Bio and Publications

Tuesday, January 29, 2019

Eager and Lazy Properties

See this


My answer was -- frankly -- vague. Twitter being what it is, I should have written the blog post first and linked to it.

The use case is this.

class X:
    def __init__(self, x):
        self._value = f(x)
    @property
    def value(self):
        return self._value

We've got a property where the returned value is already an instance variable.

I'm not a fan.

This reflects an eager computation strategy. f(x) was computed eagerly and the value made available via a property. One can justify the use of a property to make the value read-only, but... still nope.

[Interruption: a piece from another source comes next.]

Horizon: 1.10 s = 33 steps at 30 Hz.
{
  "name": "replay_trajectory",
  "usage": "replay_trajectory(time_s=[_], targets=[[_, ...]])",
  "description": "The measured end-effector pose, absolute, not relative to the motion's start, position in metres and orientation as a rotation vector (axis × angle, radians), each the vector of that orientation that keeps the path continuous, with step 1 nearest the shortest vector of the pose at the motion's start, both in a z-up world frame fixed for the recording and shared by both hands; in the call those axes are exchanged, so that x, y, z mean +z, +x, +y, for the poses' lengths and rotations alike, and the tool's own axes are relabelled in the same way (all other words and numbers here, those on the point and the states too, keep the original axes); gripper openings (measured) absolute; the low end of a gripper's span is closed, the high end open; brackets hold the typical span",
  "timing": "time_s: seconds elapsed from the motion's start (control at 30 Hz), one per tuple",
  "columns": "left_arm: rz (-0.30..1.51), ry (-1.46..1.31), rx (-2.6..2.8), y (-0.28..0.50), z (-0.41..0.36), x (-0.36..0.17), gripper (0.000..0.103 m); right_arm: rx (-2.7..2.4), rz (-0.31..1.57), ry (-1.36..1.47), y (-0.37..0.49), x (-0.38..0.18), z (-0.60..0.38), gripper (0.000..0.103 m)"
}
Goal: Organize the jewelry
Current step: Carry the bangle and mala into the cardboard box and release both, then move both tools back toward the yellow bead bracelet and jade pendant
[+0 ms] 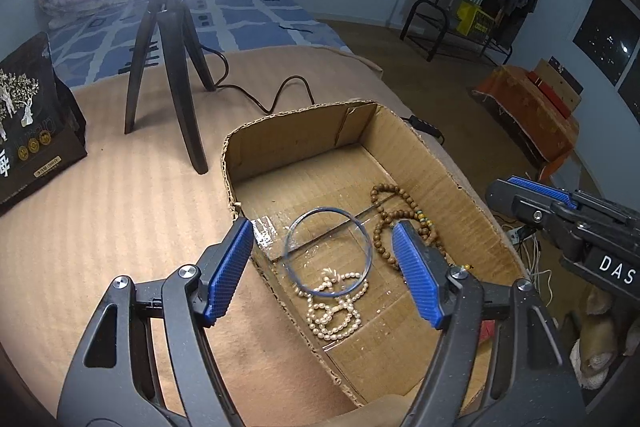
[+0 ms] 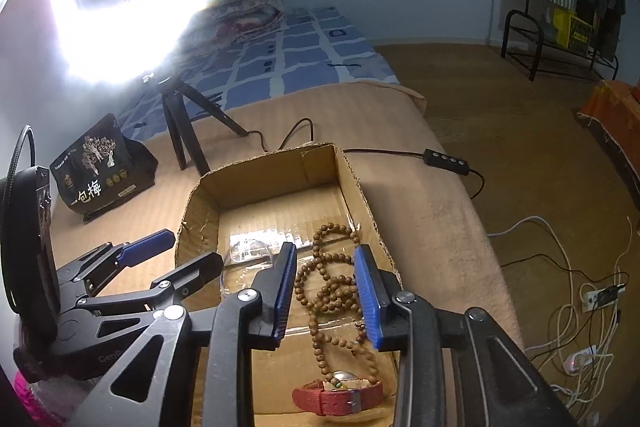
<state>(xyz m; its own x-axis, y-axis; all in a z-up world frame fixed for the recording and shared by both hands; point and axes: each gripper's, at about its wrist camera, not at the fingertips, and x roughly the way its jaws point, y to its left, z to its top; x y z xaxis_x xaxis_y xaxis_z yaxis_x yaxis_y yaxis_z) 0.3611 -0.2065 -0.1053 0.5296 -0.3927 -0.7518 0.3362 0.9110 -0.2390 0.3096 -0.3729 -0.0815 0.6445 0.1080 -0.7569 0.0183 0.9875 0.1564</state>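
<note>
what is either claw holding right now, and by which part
Nothing. The left claw hangs open above the clear bangle and pearl strand; the right claw is open over the wooden beads in the cardboard box.

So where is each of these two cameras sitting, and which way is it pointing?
Left wrist view: sits on the left gripper, looking forward and down between its open blue fingers into the cardboard box, at the clear bangle and pearl strand; the right gripper shows at right.
Right wrist view: sits on the right gripper, open over the wooden beads and red watch; the left gripper shows at left.
Shared: box, wooden beads, tripod, black bag.
</note>
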Motion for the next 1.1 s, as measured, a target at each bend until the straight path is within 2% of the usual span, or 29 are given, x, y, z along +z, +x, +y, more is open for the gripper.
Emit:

There are a lot of alternatives that make more sense to me.

Option 1. We're All Adults Here.

Here's an approach I think is better.

class X:
    def __init__(self, x):
        self.value = f(x)

It's read-only because -- really -- if you change it, you break the class. So don't change it.

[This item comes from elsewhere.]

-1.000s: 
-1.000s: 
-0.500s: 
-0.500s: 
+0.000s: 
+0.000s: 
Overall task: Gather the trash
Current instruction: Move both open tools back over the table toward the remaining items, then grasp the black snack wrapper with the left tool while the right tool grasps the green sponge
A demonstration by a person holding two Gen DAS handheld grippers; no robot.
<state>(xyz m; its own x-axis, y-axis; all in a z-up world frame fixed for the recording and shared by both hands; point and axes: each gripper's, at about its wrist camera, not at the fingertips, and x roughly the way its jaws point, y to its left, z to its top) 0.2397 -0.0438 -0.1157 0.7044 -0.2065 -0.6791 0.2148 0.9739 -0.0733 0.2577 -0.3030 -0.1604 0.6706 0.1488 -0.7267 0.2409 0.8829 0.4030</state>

This is my favorite. Read-onlyness is sometimes described has a way protect utter idiots from breaking a library they don't seem to understand. Or. It's described as a way to prevent some Evil Genius Programmer (EGP) from doing something intentionally malicious and breaking things.

Bah.

It's Python. They have access to the source. Why mess around breaking things this way?

Option 2. Lazyiness

Here's an approach that hits at the essential feature.

class X:
    def __init__(self, x):
        self.x = x
    @property
    @lru_cache(None)
    def value(self):
        return f(self.x)

This seems to hit at the original intent without an explicit cached variable. Instead the caching is pushed off into another space. (I'm writing a chapter on decorators, so this may be a bit much.)

The idea, though, is to make properties lazy. If they're expensive, then the result should be cached.

There may be other choices, but I think lazy and eager cover the bases. I don't think eager is wrong, but I don't see the need for a property to hide the attribute created by an eager computation.


Things that start badly

Today's Example of Starting Badly: Building HTML.

The code has a super-simple email message with f"<html><body><p>stuff {data}</p></body></html>". It was jammed into an email object along with the text version. All very nice.

For a moment, I considered suggesting that f-string substitution wasn't a good long-term solution, since it doesn't cover anything more than the most trivial case.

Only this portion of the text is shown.